With the launch of Weller Millennium, a $7,500 whiskey, Buffalo Trace has made a statement that the wheated bourbon brand’s days of loitering in Pappy Van Winkle’s shadow are over. 

A bottle of W.L. Weller Millenium wheat whiskey sitting on a bar in front of a variety of other whiskey bottles sitting on shelvesBuffalo Trace Distillery

If there’s any single brand that encapsulates the frenzied surge in popularity of bourbon over the last ten years not named Pappy Van Winkle, it’s Weller.

It’s always stood in my top three bourbon brands, partly because I enjoy wheated bourbons but also because of the label’s dogged commitment to consistency and value. From a pure vanity POV, Weller’s packaging design has likewise always been tastefully understated and cohesive. Few bottle series look better or more cohesive when grouped on a bar shelf than Weller’s core line. 

Given this context, I was shocked to see the brand announce a new Weller Millennium offering this week. It’s an uber-exclusive bottling with a breathtaking MSRP of $7,500 that’ll ship in June. It’s also not a bourbon. 

Instead, it features a blend of old straight wheated bourbons and wheat whiskeys initially distilled in 2000, 2003, 2005 and 2006. It’s packaged in a 750ml handcrafted crystal decanter with a custom-made hand-etched crystal topper that’s befitting of premium liquid inside and very much in line with Weller’s general design language. 

Weller Millennium sitting on bourbon barrel inside its white display case box.
Weller Millennium’s display case is clearly meant to make a statement on the shelves of elite collectors and some very privileged restaurants and bars. I think it slightly cheapens the look of what otherwise appears to be an elegantly refined take on Weller’s packaging design language. Then again, Weller Millennium isn’t the first exceptional whiskey to be marred by weird packaging. Pappy’s comically thin velvet bags have never exuded either. 
Buffalo Trace Distillery

And yet, it also includes a massive white display case that would look far more at home in a department store perfume section than a whisky bar. 

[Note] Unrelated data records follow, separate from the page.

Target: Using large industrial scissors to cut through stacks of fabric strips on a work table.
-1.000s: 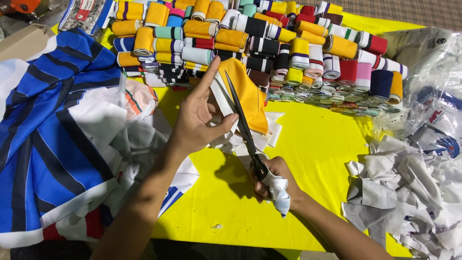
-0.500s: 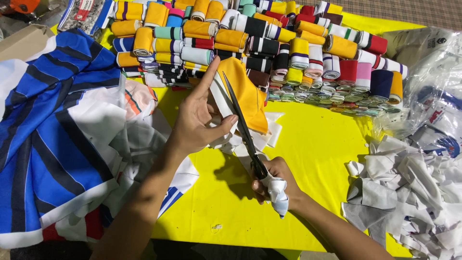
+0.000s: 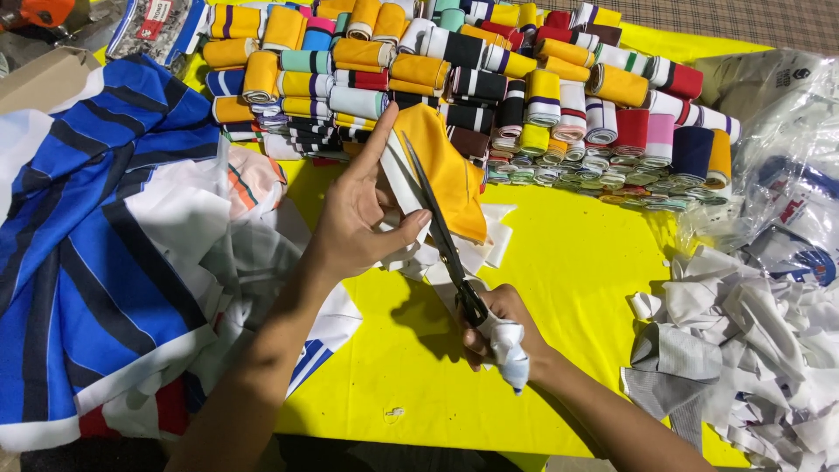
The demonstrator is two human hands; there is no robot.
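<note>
My left hand (image 3: pixel 357 217) pinches a piece of orange and white fabric (image 3: pixel 444 171) and holds it up over the yellow table (image 3: pixel 577 288). My right hand (image 3: pixel 495 325) grips the handles of dark scissors (image 3: pixel 441 234), and white cloth is wrapped around part of that hand. The blades point up and away and lie along the white edge of the fabric, between my left thumb and the orange part. Small white offcuts (image 3: pixel 489 245) lie under the fabric.
Several rolls of striped ribbing (image 3: pixel 454 70) in many colours are stacked along the back. Blue, black and white striped cloth (image 3: pixel 96 253) covers the left. A heap of white fabric scraps (image 3: pixel 752 341) and plastic bags (image 3: pixel 786 175) lie at the right.
The scissors have moved a little further up along the white edge of the fabric. My left hand still holds the piece in about the same place.
</note>
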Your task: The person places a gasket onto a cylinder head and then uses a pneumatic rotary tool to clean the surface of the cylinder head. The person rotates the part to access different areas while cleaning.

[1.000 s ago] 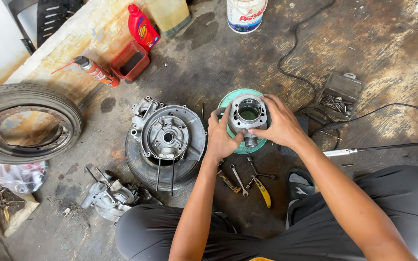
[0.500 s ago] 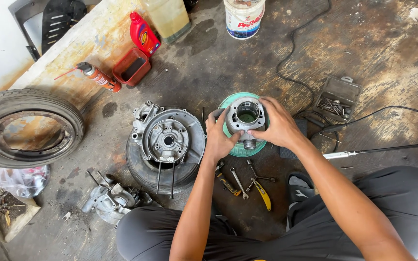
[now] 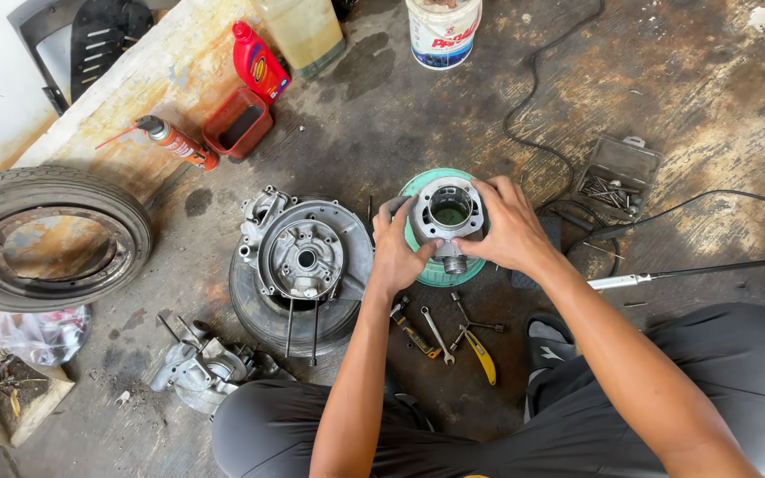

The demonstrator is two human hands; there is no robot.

So how did Weller go from making beloved yet widely available bourbons to releasing one of the most expensive American whiskeys ever in less than 20 years? And what does it signal for the label moving forward?

Answering those questions requires a history lesson first. 

It started with a unique legacy and focus that few whiskey brands could match.

The Weller brand is relatively new, at least in the whiskey world, though the Weller name has been associated with wheated whiskey for nearly two centuries. It’s short for William Larue Weller, who is widely credited as the first distiller to commercialize wheated whiskey in the mid-1800s. 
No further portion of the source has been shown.